I can only imagine how much agony you are experiencing at the moment....please don't do anything stupid..we are all pulling for you and I know I've been in WD so bad I literally considered jumping off an overpass...now that I'm clean and can finally see the beauty in life again I realize it was the pain speaking - and hey, let me speak for everyone when I say the simple pleasures are just as rewarding. I can't tell you how much I enjoy smoking a nice fat bong load after a long shift at work. or an elightening groovy acid trip with some friends. or a nice hot meal, showers, sleep, sex, music, movies, conversation, exercise, the list goes on.

I want you to consider how much time you've spent detoxing / getting addicted to things you detoxed with. how many times could you have gotten clean with a cold turkey or slow taper/jump?
 
I ended up IVing over a gram a day of U-47700 for 2 weeks.
It's legal in USA - but I do not advise!! It's very very addictive and WD is pure hell.
The tianeptine was only good for me when I IV'd it. I no longer have any veins.

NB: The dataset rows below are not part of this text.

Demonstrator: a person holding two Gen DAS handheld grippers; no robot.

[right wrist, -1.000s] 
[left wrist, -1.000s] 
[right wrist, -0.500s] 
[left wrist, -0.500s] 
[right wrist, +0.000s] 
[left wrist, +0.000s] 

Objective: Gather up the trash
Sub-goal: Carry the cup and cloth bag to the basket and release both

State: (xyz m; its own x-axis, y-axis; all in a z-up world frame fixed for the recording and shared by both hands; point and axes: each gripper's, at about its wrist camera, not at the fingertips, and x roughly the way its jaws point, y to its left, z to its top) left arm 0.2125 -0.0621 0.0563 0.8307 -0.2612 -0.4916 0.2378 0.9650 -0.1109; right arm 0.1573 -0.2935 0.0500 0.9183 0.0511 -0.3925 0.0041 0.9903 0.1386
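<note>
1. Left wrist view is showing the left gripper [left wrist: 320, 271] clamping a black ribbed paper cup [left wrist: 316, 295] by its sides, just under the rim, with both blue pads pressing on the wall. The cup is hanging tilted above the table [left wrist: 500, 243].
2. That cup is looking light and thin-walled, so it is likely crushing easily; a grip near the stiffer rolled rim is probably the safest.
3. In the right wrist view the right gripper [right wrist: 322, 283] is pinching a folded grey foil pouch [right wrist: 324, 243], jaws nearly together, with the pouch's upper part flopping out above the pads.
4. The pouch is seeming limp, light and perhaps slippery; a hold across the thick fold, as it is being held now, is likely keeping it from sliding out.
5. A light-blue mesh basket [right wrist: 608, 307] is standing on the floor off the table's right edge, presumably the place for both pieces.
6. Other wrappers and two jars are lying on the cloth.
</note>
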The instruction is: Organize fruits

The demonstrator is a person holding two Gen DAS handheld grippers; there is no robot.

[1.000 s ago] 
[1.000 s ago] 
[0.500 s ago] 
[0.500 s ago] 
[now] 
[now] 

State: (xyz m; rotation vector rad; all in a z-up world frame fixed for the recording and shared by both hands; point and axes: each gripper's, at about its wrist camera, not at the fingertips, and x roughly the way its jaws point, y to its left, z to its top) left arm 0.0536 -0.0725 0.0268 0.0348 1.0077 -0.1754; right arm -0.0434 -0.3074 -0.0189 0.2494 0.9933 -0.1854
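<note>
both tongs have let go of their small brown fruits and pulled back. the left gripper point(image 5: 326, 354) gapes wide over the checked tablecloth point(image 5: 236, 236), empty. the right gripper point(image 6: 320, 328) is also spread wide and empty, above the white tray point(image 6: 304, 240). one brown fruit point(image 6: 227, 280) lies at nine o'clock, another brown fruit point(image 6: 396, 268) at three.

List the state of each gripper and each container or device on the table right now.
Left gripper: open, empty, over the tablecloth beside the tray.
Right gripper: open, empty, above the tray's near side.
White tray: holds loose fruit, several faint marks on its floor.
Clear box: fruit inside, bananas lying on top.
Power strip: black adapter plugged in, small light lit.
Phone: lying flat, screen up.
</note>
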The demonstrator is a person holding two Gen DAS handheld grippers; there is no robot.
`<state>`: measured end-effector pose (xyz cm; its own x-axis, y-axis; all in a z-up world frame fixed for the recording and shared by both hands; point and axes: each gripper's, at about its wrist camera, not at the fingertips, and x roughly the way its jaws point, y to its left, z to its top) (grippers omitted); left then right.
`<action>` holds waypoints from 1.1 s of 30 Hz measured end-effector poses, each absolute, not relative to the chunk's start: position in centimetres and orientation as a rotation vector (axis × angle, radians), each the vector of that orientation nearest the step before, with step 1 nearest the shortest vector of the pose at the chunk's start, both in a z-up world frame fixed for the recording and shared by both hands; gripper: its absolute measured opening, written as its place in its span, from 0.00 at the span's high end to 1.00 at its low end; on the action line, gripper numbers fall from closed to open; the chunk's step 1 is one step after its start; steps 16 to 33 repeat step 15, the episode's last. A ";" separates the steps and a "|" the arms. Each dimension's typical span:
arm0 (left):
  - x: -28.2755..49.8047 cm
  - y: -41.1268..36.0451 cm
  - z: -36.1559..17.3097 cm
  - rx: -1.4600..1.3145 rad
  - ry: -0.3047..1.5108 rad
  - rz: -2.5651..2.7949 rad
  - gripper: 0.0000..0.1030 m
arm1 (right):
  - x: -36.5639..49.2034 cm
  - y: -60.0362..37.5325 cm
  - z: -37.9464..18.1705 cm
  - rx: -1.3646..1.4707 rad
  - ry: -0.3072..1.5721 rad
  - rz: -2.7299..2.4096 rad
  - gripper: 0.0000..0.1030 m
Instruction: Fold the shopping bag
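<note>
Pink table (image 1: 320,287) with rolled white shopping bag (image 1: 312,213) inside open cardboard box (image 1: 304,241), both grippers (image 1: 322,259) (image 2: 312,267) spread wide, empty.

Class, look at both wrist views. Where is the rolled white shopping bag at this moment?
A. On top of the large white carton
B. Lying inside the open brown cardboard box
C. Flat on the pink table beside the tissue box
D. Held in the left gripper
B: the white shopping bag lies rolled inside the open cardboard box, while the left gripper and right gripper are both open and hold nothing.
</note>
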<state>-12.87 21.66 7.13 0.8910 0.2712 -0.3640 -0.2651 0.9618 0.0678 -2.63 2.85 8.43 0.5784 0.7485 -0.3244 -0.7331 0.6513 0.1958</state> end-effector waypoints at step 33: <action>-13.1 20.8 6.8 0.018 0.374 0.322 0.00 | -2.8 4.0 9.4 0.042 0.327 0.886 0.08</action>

I was feeling so bad I ended up doing a whole gram of Mexedrone which helped for like 30 minutes and now the think the come down is making it worse!

over 1 gram a day?

it's 7.5 times the strength of morphine (allegedly), and I really hope that's not the case, because that's a very large dosage
 
Capt' - No joke man I was doing OVER a gram some days, re-dosing 100mg every hour or so.
This drug is crazy and you build a tolerance up fast.

I just got my Kratom and ripped it opened and wash and tossed about 8 grams.. waiting to see if it helps.

The withdrawals are mad crazy - It's like coming off of a major long term anti-depressant and a HUGE methadone habit at the same damn time.
Its really hard to write this, but Im trying.. this etizolam helped a little bit once I consumed about ten 1 mg tablets. I have a 150 mg solution coming in the mail next week.

So far this has been the worse WD I have ever had.
 
To whoever is reading this:

I have been fighting with addiction from opiates since I was 16. It has ruined my life.
Please.. please..please.. don't go down this road... I am begging you.. It's fun at first but then it ripped your life apart.

You're making a deal with the devil, and you WILL have to pay the piper. I promise you...
 
Don't you think your way hasn't worked at all, maybe it is time to get help because your way just leads you down a path of destruction. You can't do it alone, until you realize this, you are going to stay in this circle, break the circle, stop the excuses, and just go get professional help at this point. Seriously.
 
Capt' - No joke man I was doing OVER a gram some days, re-dosing 100mg every hour or so.
This drug is crazy and you build a tolerance up fast.

I just got my Kratom and ripped it opened and wash and tossed about 8 grams.. waiting to see if it helps.

The withdrawals are mad crazy - It's like coming off of a major long term anti-depressant and a HUGE methadone habit at the same damn time.
Its really hard to write this, but Im trying.. this etizolam helped a little bit once I consumed about ten 1 mg tablets. I have a 150 mg solution coming in the mail next week.

So far this has been the worse WD I have ever had.

It sounds like the mail-order opiates are worse than heroin (I'm specifically referring to acetyl and butyr fentanyl, but it seems the others such as this follow suit), and perhaps it might be best to abstain from mail-order opiates.
 
It sounds like the mail-order opiates are worse than heroin (I'm specifically referring to acetyl and butyr fentanyl, but it seems the others such as this follow suit), and perhaps it might be best to abstain from mail-order opiates.
Yes Tianeptine has a danger zone. I have been vocal about that many times, I think he is talking about U-47700 here, which from what I read is astronomical in strength and addiction potential.
 
Yes, both at high doses have hellish withdrawals.
I am hoping since U-47700's half life is short lived, the WD from it won't last too long..
Tianeptine withdrawals are just as bad due to the dosage, I'm talking grams per day, I was taking..
Kratom helped a tiny bit but not too much.